Pour utiliser le CPMV pour l’administration ciblée de médicaments aux cellules cancéreuses et pour surmonter l’interaction naturelle entre le CPMV et les cellules de mammifères, une réaction « click » a été utilisée pour conjuguer le PEG et la fraction de ligand de folate (CPMV-PEG-FA) au CPMV. Cette conjugaison a permis de cibler spécifiquement le CPMV sur des cellules HeLa et KB exprimant des récepteurs de folate (FR) (Destito et al., 2007). Le ciblage de CPMV sur les cellules tumorales de neuroblastome a été réalisé en modifiant génétiquement CPMV pour afficher l’analogue du neuropeptide Y (NPY) comme ligand de ciblage. Il a été démontré que le CPMV-NPY interagissait spécifiquement avec les cellules SK-N-MC qui surexpriment le récepteur Y1 (Destito et al., 2009 ; Ma et al., 2012). L’imagerie ciblée sur les récepteurs a été obtenue en ancrant de courtes séquences peptidiques (F56 et bombésine spécifiques du récepteur-1 du facteur de croissance endothélial vasculaire (VEGFR-1)) et des récepteurs du peptide de libération de la gastrine (GRPR), respectivement, au CPMV. Ces capteurs à base de CPMV se sont révélés spécifiques en se liant aux cellules cancéreuses qui surexpriment ces récepteurs à la surface des cellules (Brunel et al., 2010 ; Steinmetz et al., 2011). Wen et Steinmetz (2014) ont développé une approche ascendante pour la synthèse de nanoparticules, de dimères et d’assemblages de CPMV contenant des ligands de ciblage (peptides RGD cycliques) et des colorants fluorescents et ont constaté que la présentation symétrique des peptides RGD et la dimérisation des nanoparticules augmentaient l’efficacité du ciblage des cellules cancéreuses.

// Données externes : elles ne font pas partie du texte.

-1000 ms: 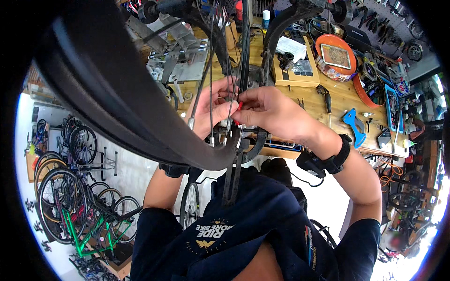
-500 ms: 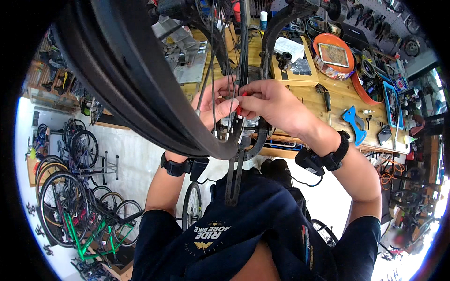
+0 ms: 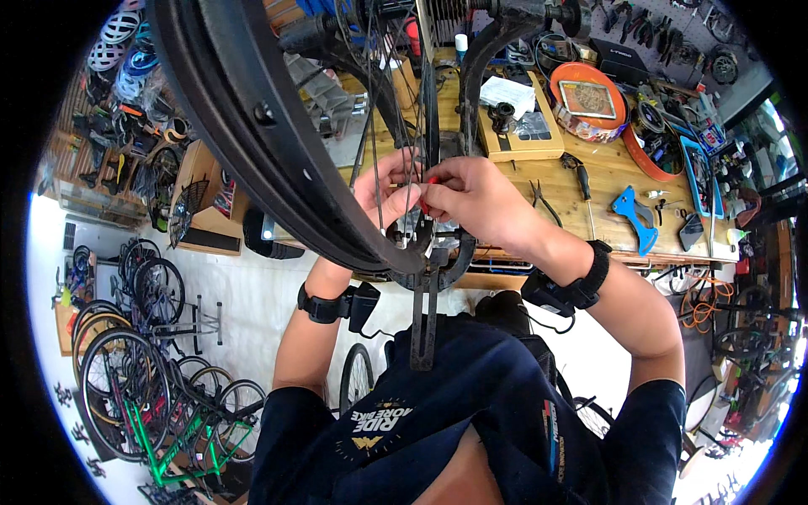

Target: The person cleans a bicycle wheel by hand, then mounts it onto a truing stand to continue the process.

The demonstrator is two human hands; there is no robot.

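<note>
A black bicycle rim (image 3: pixel 282 160) with thin spokes (image 3: pixel 376 126) stands upright between the dark arms of a wheel truing stand (image 3: pixel 471 93). My right hand (image 3: pixel 471 200) pinches a small red tool, which looks like a spoke wrench (image 3: pixel 427 200), by the spoke ends close to the rim's near part. On the other side of the spokes is my left hand (image 3: pixel 389 189), its fingers curled in among them and its thumb near the red tool. Whatever lies between its fingertips is hidden by spokes and fingers.
On the wooden bench (image 3: pixel 560 189) lie a screwdriver (image 3: pixel 582 178), pliers (image 3: pixel 545 202), a blue tool (image 3: pixel 635 220), a yellow box (image 3: pixel 526 150) and an orange round container (image 3: pixel 589 91). Several bicycles (image 3: pixel 143 396) stand at the left. Helmets (image 3: pixel 120 27) hang at the upper left.
The whole view has shifted, showing more of the left wall with helmets and a cardboard box. Both hands stay at the spokes, and the red tool is still in my right fingers.
</note>
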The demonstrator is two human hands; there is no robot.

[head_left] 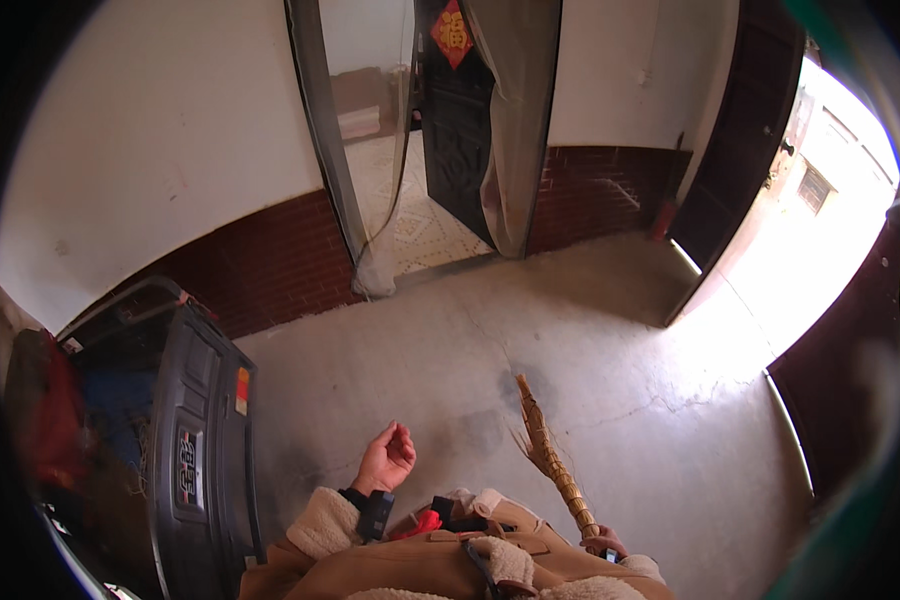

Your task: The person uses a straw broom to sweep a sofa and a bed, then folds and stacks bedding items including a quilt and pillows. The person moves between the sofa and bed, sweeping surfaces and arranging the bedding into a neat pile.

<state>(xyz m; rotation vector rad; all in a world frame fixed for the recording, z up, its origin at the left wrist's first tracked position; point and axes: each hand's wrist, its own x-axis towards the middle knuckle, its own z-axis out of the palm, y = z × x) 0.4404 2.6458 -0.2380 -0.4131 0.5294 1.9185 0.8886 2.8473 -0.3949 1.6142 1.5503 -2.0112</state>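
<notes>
Head view, the only one. Person stood on a bare concrete floor [390, 375], wearing a tan coat [400, 568] with fleecy cuffs. Right hand [608, 543], low and near the coat, was wrapped around the near end of a straw bundle [547, 447], long and bound like a broom handle. The bundle slanted forward and a little left over the floor, narrow tip away from the body, loose stalks fraying from its left side. Left hand [386, 460] was raised in front of the coat, fingers loosely curled, well apart from the bundle; I saw nothing in it, but could not tell how far it was closed. Black band [375, 515] around that wrist. To the left, a grey tailgate [202, 440] of a vehicle. Ahead, a doorway with a sheer curtain [518, 120] beside a dark inner door [457, 135]. To the right, an outer door [735, 160] stood open onto bright daylight.
</notes>
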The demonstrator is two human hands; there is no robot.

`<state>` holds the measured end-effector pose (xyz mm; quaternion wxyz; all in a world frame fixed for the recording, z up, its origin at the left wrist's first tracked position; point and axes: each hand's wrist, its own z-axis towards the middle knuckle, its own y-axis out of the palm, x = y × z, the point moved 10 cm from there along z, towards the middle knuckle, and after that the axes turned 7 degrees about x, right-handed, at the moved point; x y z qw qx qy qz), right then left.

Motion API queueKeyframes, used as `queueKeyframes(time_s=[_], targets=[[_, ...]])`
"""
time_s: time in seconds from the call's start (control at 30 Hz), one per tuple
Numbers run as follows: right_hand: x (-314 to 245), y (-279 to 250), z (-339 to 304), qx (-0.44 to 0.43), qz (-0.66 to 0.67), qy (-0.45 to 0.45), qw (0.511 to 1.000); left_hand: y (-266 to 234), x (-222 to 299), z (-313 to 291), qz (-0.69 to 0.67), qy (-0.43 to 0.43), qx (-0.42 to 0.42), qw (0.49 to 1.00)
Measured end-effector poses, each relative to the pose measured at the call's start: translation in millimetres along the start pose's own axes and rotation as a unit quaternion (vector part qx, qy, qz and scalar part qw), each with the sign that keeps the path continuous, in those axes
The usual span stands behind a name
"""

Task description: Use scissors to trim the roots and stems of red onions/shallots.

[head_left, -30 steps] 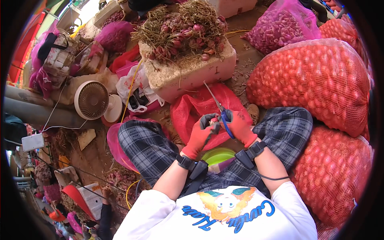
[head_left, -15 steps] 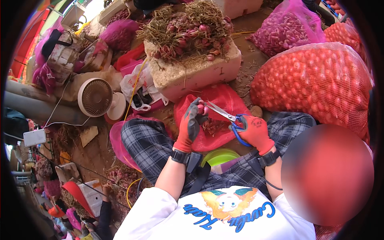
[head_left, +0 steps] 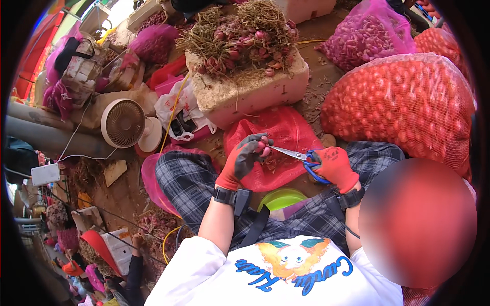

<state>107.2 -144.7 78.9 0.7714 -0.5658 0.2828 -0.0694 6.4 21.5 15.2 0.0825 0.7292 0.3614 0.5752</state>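
Note:
My left hand (head_left: 244, 158), in a red and grey glove, is closed around a few small pinkish-red shallots (head_left: 264, 147). Scissors (head_left: 293, 153) with blue handles are in my gloved right hand (head_left: 334, 168). Their blades look nearly closed, and the tips point left, close beside the shallots. Beneath both hands a red mesh sheet or bag (head_left: 286, 127) lies spread, with dry scraps on it. A lime-green bowl (head_left: 282, 198) sits between my legs, partly covered. Ahead, a bunch of shallots with dry stalks (head_left: 240, 41) is piled on a foam block (head_left: 255, 97).
At the right stands a big red net sack of shallots (head_left: 400, 102), with a pink net sack (head_left: 365, 35) behind it. On the left are a white fan (head_left: 124, 124), a white plastic bag (head_left: 178, 109) and a yellow cord (head_left: 173, 115). Other people are at the lower left.
The scissor blades have come closer together, and my right hand has shifted slightly right and down. My left hand has turned a little, bringing the shallots slightly to the right.

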Motion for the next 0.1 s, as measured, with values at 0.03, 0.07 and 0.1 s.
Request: queueKeyframes(time_s=[0.03,0.07,0.1], targets=[[1.1,2.7,0.3,-0.032,0.035,0.016,0.999,3.4,-0.2,-0.9,-0.043,-0.003,-0.034,0.998],[2.2,7.3,0.3,-0.064,0.071,0.032,0.995,5.6,-1.3,-1.4,-0.086,-0.006,-0.068,0.994],[5.8,11.4,0.0,-0.089,0.082,0.05,0.991,6.3,-1.0,-1.1,-0.086,-0.006,-0.069,0.994]])
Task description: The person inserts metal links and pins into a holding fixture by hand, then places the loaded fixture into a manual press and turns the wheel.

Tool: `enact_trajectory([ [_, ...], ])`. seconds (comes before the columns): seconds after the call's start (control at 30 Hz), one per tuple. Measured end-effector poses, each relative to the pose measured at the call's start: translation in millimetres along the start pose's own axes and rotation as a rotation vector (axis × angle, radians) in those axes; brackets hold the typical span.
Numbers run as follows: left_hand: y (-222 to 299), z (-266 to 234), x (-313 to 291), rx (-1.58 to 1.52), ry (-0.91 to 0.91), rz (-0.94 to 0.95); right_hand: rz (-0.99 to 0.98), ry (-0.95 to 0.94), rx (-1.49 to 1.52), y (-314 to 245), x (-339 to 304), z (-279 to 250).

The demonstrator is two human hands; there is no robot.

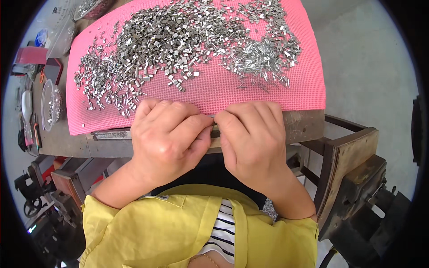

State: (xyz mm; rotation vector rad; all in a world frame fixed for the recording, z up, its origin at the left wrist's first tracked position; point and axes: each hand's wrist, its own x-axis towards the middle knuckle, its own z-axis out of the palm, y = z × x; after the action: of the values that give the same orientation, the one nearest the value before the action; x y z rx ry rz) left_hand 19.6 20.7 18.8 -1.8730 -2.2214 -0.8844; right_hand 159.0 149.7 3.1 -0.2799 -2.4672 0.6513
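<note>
At the front edge of the pink textured mat (196, 99), my left hand (167, 134) and my right hand (254, 140) sit side by side, thumbs and forefingers nearly meeting. Both are closed in a pinch. Between the fingertips a small dark spot shows, but whatever they grip is too small and hidden to name. Beyond them a wide heap of small grey metal blocks (156, 40) spreads over the mat. To its right lies a pile of thin silver pins (259, 58). A flat metal bar (111, 135) pokes out left of my left hand along the table edge.
A clear plastic tub (52, 105) of small metal pieces stands left of the mat, with a clear bag (60, 35) behind it. Tools lie at the far left. A wooden-topped stand (346, 165) adjoins the table at right, and machinery (40, 196) stands at lower left.
</note>
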Motion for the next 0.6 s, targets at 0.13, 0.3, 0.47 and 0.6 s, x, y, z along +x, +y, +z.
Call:
enact_trajectory([
  [0.13, 1, -4, 1, -0.012, -0.051, -0.059, -0.031, 0.031, -0.037, 2, -2, 3],
  [0.3, -1, -3, 1, -0.065, -0.042, -0.133, 0.028, -0.002, 0.015, -1, 0, -5],
  [0.47, -2, -8, 2, -0.172, -0.125, -0.219, 0.041, 0.01, 0.044, 5, 0, -5],
  [0.6, -4, -11, 0, -0.219, -0.134, -0.212, -0.002, 0.018, 0.081, 8, -2, -4],
])
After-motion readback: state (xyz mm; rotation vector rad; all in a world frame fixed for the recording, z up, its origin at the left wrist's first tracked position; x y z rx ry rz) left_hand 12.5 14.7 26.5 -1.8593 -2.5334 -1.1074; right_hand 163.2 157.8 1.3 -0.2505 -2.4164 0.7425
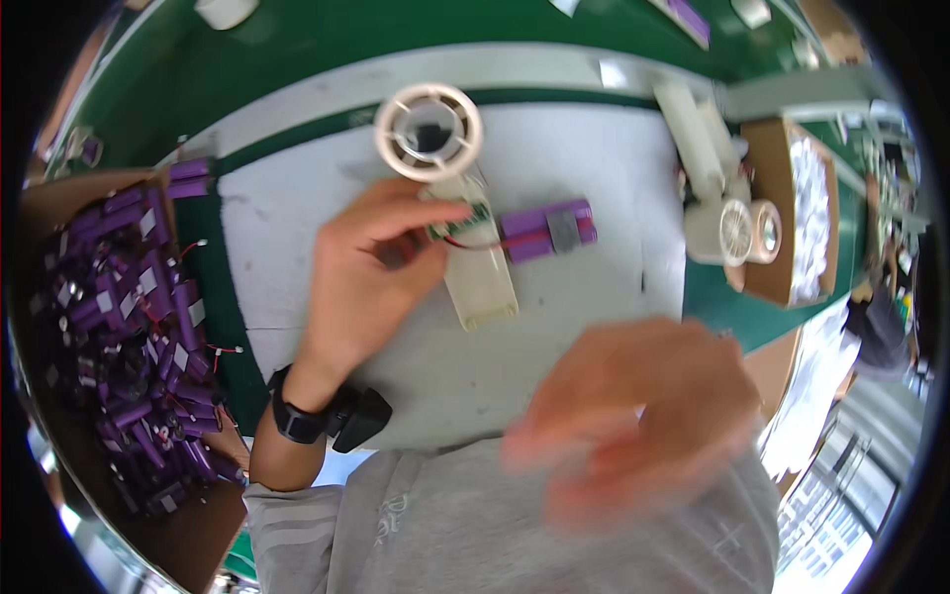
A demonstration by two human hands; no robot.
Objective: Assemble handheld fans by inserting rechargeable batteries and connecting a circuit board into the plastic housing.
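Observation:
My left hand (361,262) pinches a small green circuit board (465,220) between thumb and fingers. The board is at the upper part of an open cream handle shell (482,287), which lies on the mat. Above the hand, the round cream fan head (428,132) with a spoked ring joins this handle. Red and dark wires run from the board to a purple battery pack (549,230) with a grey pad, lying just right of the handle. Off to the lower right, my right hand (643,416) hovers in front of my body, smeared by motion; its fingers cannot be read.
A cardboard box (213,540) full of purple battery packs (139,317) stands at the left. On the right, more cream fan bodies (714,230) lie beside a carton (777,198) holding white items. A pale mat (297,198) covers the green table (327,35).

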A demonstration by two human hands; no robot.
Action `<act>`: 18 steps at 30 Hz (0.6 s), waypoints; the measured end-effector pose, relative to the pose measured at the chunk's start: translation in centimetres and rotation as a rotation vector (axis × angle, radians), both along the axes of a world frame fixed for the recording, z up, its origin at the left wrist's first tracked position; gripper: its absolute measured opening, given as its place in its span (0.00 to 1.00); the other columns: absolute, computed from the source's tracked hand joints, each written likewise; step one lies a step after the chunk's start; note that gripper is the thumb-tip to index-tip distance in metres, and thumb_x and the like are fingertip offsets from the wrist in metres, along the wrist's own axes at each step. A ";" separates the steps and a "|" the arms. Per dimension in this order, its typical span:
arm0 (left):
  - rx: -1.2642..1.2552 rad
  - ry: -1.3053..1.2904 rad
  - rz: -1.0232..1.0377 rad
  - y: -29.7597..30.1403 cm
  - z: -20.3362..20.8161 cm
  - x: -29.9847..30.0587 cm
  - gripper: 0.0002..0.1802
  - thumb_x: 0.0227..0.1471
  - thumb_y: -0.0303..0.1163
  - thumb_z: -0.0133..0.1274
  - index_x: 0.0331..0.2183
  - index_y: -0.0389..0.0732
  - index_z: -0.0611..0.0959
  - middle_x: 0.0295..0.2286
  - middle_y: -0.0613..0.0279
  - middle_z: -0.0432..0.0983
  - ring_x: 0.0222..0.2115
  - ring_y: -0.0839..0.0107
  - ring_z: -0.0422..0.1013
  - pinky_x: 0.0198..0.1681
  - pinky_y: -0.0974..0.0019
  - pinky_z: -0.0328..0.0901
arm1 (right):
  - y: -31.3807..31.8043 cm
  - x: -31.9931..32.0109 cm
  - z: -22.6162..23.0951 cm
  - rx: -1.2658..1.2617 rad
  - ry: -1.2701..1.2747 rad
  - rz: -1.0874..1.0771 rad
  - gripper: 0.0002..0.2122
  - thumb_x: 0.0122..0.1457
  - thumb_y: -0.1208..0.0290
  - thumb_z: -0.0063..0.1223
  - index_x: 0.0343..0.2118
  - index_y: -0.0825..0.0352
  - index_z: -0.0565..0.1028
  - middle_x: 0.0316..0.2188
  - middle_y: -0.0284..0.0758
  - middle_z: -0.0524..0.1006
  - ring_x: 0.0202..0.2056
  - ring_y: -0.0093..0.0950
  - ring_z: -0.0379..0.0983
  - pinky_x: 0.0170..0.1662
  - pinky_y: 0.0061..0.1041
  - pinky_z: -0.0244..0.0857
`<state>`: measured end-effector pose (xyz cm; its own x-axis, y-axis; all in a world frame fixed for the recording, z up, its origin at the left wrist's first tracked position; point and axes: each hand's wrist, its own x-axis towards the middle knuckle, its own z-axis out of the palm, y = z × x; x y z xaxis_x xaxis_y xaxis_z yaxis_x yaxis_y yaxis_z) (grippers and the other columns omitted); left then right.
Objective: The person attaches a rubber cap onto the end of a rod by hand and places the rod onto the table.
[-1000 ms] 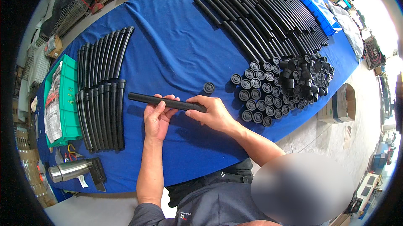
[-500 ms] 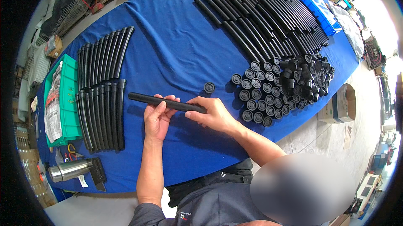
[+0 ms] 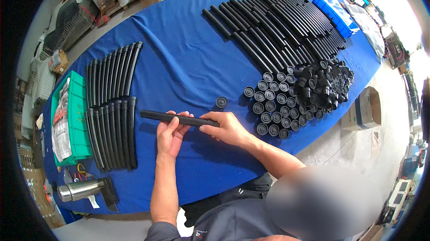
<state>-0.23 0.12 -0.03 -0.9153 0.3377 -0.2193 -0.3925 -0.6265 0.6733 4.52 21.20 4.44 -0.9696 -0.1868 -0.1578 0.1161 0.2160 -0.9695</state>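
Both hands hold one black tube level above the blue tablecloth. My left hand is closed around its middle, thumb on the near side and fingertips over the top. At the tube's right end, my right hand grips with thumb and fingers and covers that end. A single round black cap sits on the cloth just beyond my right hand. Several similar caps stand in close rows to the right, beside a loose heap of caps.
Plain black tubes lie side by side at the far right, near a blue crate. Two rows of tubes with wider ends lie left, beside a green crate. A steel flask and a black brush lie near left.
The whole view has shifted slightly, so the table's near and left parts appear lower. Both hands keep their hold on the tube, with the right fingers curled a little more around its end.
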 end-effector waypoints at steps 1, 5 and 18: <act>-0.002 0.008 -0.007 0.1 0.0 -0.1 0.08 0.59 0.26 0.51 0.42 0.41 0.73 0.41 0.44 0.77 0.44 0.51 0.75 0.45 0.55 0.75 | -0.1 0.0 -1.0 0.001 0.215 -0.048 0.17 0.58 0.63 0.58 0.43 0.72 0.76 0.19 0.36 0.76 0.21 0.24 0.75 0.26 0.27 0.69; 0.001 0.014 0.019 -0.1 -0.5 0.0 0.08 0.60 0.27 0.49 0.43 0.40 0.73 0.41 0.44 0.77 0.44 0.51 0.75 0.45 0.55 0.75 | -0.4 -0.5 -2.6 0.197 0.730 -0.142 0.17 0.58 0.63 0.58 0.42 0.72 0.76 0.19 0.36 0.76 0.21 0.24 0.75 0.26 0.27 0.69; -0.233 0.161 0.110 0.4 0.7 -0.3 0.11 0.59 0.33 0.52 0.42 0.40 0.74 0.38 0.48 0.79 0.35 0.61 0.78 0.36 0.61 0.77 | -0.3 -0.1 -2.4 0.086 0.409 -0.037 0.17 0.57 0.67 0.58 0.46 0.73 0.75 0.34 0.46 0.79 0.36 0.40 0.77 0.39 0.34 0.70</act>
<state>-0.53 0.56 0.65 -0.9729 0.1925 -0.1284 -0.2075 -0.4802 0.8523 4.47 20.88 2.00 -0.9615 -0.1534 0.2278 -0.2651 0.3016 -0.9158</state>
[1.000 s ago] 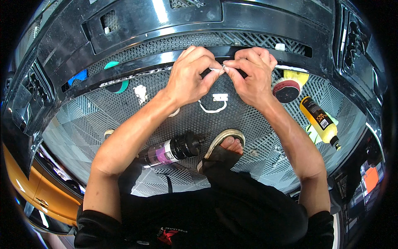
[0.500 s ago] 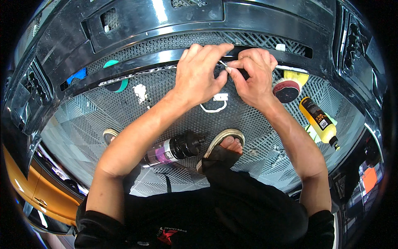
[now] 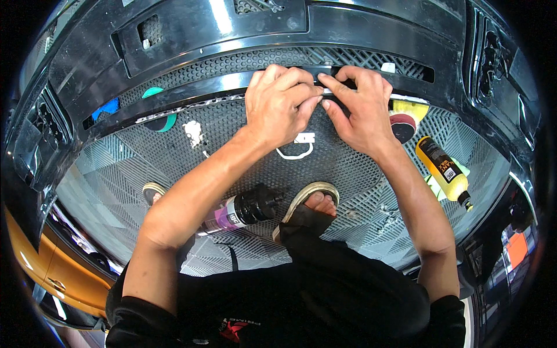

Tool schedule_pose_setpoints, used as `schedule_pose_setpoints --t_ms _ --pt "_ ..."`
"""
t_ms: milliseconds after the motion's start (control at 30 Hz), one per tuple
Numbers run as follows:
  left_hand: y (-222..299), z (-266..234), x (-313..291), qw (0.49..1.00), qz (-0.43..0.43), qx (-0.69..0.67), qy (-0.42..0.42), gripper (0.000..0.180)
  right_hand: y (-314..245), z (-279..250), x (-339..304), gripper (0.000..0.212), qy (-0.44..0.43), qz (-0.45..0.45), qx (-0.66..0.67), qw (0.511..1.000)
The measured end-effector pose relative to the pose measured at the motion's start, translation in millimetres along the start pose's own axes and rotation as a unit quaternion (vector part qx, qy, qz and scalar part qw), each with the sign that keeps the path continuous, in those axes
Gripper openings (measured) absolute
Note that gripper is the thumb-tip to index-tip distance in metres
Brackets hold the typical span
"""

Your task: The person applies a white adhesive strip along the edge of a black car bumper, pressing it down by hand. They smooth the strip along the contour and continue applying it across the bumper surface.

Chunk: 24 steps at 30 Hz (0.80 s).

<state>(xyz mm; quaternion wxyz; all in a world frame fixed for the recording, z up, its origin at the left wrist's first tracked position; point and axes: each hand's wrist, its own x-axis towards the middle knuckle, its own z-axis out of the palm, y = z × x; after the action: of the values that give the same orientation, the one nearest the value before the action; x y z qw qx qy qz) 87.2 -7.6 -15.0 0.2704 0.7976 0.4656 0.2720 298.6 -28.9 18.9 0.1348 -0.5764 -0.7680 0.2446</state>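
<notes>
A black bumper cover [image 3: 377,32] arches across the view, its lower lip [image 3: 214,85] set nearest, perhaps for easy reach to the white strip [image 3: 326,91] along that edge. Textured floor [image 3: 371,188] shows on both sides of the lip, leaving working room either way. A purple-labelled bottle [image 3: 235,213] lies well back from it, seemingly parked. The left hand [image 3: 278,107] brings thumb and index fingers nearly together at the strip; whether they pinch it, I cannot tell. The right hand [image 3: 362,113] keeps its thumb and index finger parted astride the strip, likely steadying it. A yellow bottle [image 3: 442,168] lies off right, well apart; a maroon-faced polishing pad [image 3: 404,123] sits near the lip.
</notes>
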Motion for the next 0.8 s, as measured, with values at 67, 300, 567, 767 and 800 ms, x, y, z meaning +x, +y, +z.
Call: schedule_pose_setpoints --t_ms 67,300,567,767,800 --pt "-1 -1 1 1.000 0.004 -0.006 -0.004 0.014 1 2 -2 0.043 0.000 -0.011 -0.018 1.000" --pt "-3 3 2 0.999 0.018 -0.023 0.013 0.015 9 18 -2 0.026 0.076 -0.025 0.021 0.997" --pt "-8 -7 0 0.996 0.021 -0.086 -0.028 0.016 6 16 0 0.015 0.081 -0.005 0.047 0.996" --pt "-3 -6 3 0.997 0.007 -0.083 0.006 0.018 6 17 -3 0.029 0.064 0.031 0.069 0.995" --pt "-3 -6 3 0.997 0.007 -0.082 0.005 0.018 1 13 -1 0.033 0.053 0.033 0.049 0.997"
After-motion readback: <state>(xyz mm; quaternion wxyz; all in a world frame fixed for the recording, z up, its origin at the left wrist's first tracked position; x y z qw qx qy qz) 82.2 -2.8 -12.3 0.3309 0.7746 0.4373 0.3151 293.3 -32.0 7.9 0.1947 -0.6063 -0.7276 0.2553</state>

Le CPMV a été utilisé avec succès pour l’affichage de plusieurs peptides hétérologues afin d’induire une réponse immunitaire. L’immunisation des animaux avec chacune des chimères a induit une forte réponse immunitaire humorale qui était protectrice contre le défi par le pathogène respectif. L’affichage multivalent de molécules antivirales et de glucides sur CPMV a facilité leur utilisation pour des applications thérapeutiques (Lomonossoff et Evans, 2011 ; Koudelka et al., 2015 ; Hefferon, 2017). Aljabali et al. (2013) ont établi la conjugaison covalente de la dox aux CPMV par le biais d’une liaison amide ou d’un pont disulfure en utilisant des résidus de lysine ou de cystéine sur la surface externe des CPMV. Le CPMV chargé de dox a présenté un effet de destruction cellulaire plus élevé que le dox libre, même à faible dose. Le CPMV modifié avec une couronne de dendrons chargés négativement a été utilisé pour charger des photosensibilisateurs chargés positivement (pour la thérapie photodynamique (PDT)). Ce système hybride PDT-CPMV a été efficace pour tuer à la fois les cellules de mélanome et les macrophages in vitro (Wen et al., 2016). Pour surmonter les toxicités non spécifiques limitant la dose de chrome trivalent (un nutriment minéral bénéfique), qui peut inhiber sélectivement la prolifération des cellules musculaires lisses aortiques humaines (HASMC) induites par le glucose élevé in vitro, du chlorure de chrome a été chargé dans la cavité intérieure du CPMV par perfusion, et les particules de CPMV chargées de CrCl3 qui en résultent (CPMV-Cr) ont réduit de manière significative la prolifération des HASMC induite par le glucose et ont présenté des effets antiathérogènes dans des conditions d’hyperglycémie (Ganguly et al., 2016).